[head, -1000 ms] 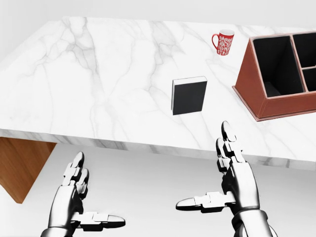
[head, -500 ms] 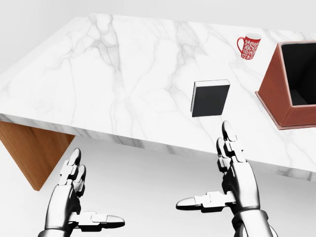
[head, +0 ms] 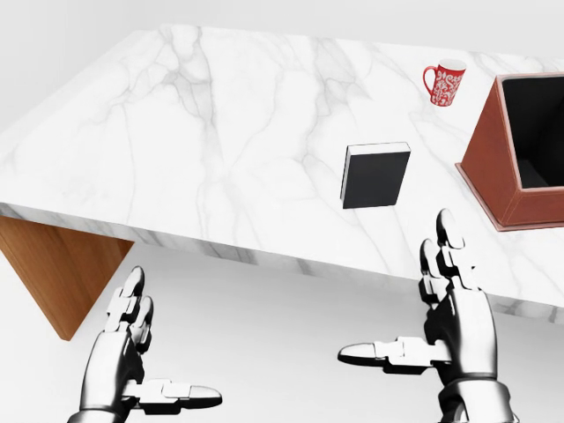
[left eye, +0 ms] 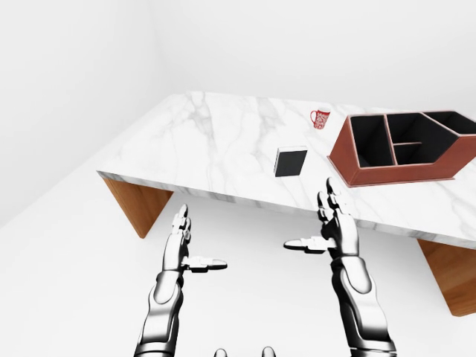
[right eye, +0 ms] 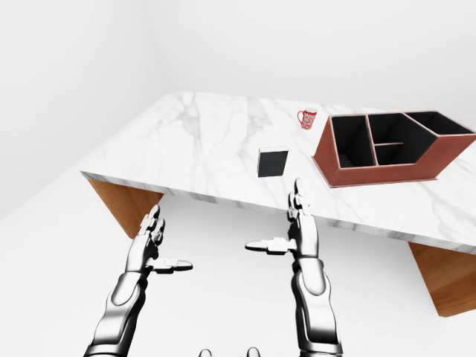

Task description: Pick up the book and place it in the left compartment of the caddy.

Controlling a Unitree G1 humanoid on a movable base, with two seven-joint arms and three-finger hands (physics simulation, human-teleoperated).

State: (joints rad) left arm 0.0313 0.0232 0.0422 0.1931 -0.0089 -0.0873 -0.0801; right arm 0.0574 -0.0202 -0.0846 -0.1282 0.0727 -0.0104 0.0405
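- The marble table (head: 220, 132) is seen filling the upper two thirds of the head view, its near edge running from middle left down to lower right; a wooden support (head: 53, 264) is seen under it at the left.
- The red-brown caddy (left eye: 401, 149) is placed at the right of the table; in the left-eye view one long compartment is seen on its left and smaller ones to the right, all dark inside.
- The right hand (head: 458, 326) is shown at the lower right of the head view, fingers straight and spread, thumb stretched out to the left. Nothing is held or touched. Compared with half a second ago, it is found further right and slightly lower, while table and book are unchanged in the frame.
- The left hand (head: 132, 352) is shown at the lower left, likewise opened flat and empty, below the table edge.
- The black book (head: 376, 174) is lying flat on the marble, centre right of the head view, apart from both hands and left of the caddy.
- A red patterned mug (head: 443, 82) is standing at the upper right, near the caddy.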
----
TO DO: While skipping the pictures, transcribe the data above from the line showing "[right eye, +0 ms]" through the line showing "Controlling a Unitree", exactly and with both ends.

WRITTEN REPLY:
[right eye, +0 ms] 

Task description: Pick up the book and place it in the left compartment of the caddy.

Controlling a Unitree G1 humanoid on a movable base, with two seven-joint arms and three-finger hands (physics simulation, human-teleoperated).

This answer requires nothing more.